Man möchte es nicht wirklich glauben, was da derzeit in dieser Republik passiert. Da gehen zwischenzeitlich 17.500 Dresdner auf die Straße – und die konservativen Parteien und Medien geraten völlig aus dem Häuschen. Aber nicht in Panik, das kann man nicht unterstellen. Was man aber dagegen unterstellen muss, ist Berechnung.
Berechnung, den konservativen Rollback weiter voran zu treiben. Es geht nicht um Muslime, es geht nicht um die AfD, es geht nicht um Islamisierung. Es geht um das Pflegen der Saat, die Tilo Sarrazin mit seinen Büchern gesät hat. Jetzt ist man dabei, das Unkraut zu jäten, das sich festgesetzt hat zwischen all den Pflänzchen, den Menschen, die sich endlich trauen, zunächst leise, jetzt lauter, ihre Ressentiments in Worte zu kleiden.

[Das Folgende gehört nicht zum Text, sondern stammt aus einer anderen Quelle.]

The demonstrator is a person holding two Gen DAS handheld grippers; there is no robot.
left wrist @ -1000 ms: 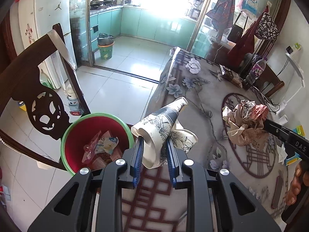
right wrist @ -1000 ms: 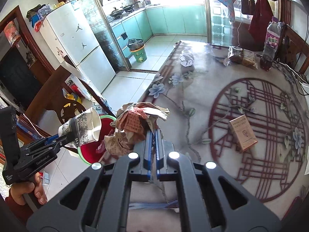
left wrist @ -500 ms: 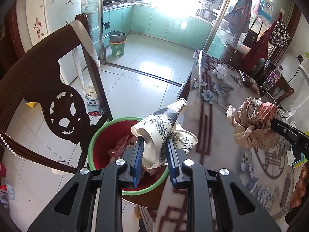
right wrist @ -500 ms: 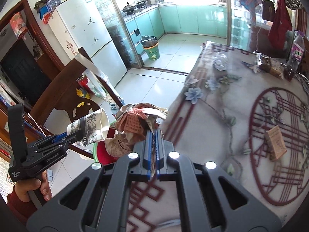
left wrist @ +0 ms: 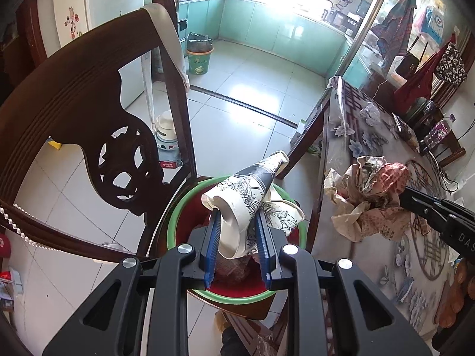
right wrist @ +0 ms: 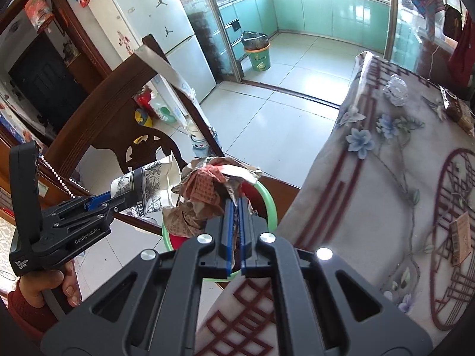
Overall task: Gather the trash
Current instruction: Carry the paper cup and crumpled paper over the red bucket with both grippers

Am Ende dieses Prozesses steht nicht ein einwanderungsfreies Land, am Ende steht ein konservativ geprägtes Land, das zwar weiterhin Zuwanderung auch aus muslimischen Ländern haben wird, das weiterhin Moscheen haben und neue bauen wird – das aber ein Ende macht mit Ansprüchen an die aufnehmende Gesellschaft, sondern restriktiv und autoritär sagen wird, wo es lang geht.
Es fängt damit an, dass niemand so richtig liest, was nicht in den 19 Pegida-Forderungen steht. Es sind natürlich nicht die Forderungen, die Pegida erhebt, die wirklich schlimm sind – es sind die Dinge, die sie mit ihren Forderungen ausschließen. Schlimm noch dazu, dass ein Politikwissenschaftlerr das nicht erkennen kann – oder möchte. Erkennbar ist das nicht nur in den epischen Interviews, die der NDR dankenswerterweise ins Netz gestellt hat. Wer sich die Zeit nimmt, und zumindest durch die Interviews zappt – und sich dabei nicht nur das gesprochene Wort, sondern auch die Reaktionen im direkten Umfeld anschaut, dem wird das ziemlich deutlich.
Denn man muss sie in Kontext setzen, diese Reaktionen. In den Kontext von zwischenzeitlich zwei Pegida-Petitionen (1 und 2), die wegen diskriminierender Äußerungen der bejahenden Kommentatoren bzw. schon der Petition an und für sich geschlossen wurden. Es sind die Reaktionen derjenigen, die laut Beifall schreien – Verharmlosung ist noch das harmloseste, was man zu lesen bekommt. Es sind die Reaktionen beispielsweise der CSU, die ängstigen muss. Und es sind Presseartikel wie der von Monika Maron in der Welt, die aufzeigen, um was es wirklich geht:
Denn schon de Maizières unkonkrete Ankündigung ermutigte die Kolats, Kizilkayas und andere Wortführer der Muslime, dem Minister einen Forderungskatalog zu unterbreiten, den sie für jede ihnen günstig erscheinende Gelegenheit offenbar immer bereithalten […]
Am wenigsten verstehe ich, warum die deutschen Politiker mit den muslimischen Vertretern in diesem beschwichtigenden Ton sprechen, als hätten sie gerade einen Deeskalationskurs der Neuköllner Kriminalpolizei absolviert. Sie sind die gewählten Repräsentanten aller Deutschen und legitimiert, die säkularen Grundsätze des Staates klar und unmissverständlich zu verteidigen.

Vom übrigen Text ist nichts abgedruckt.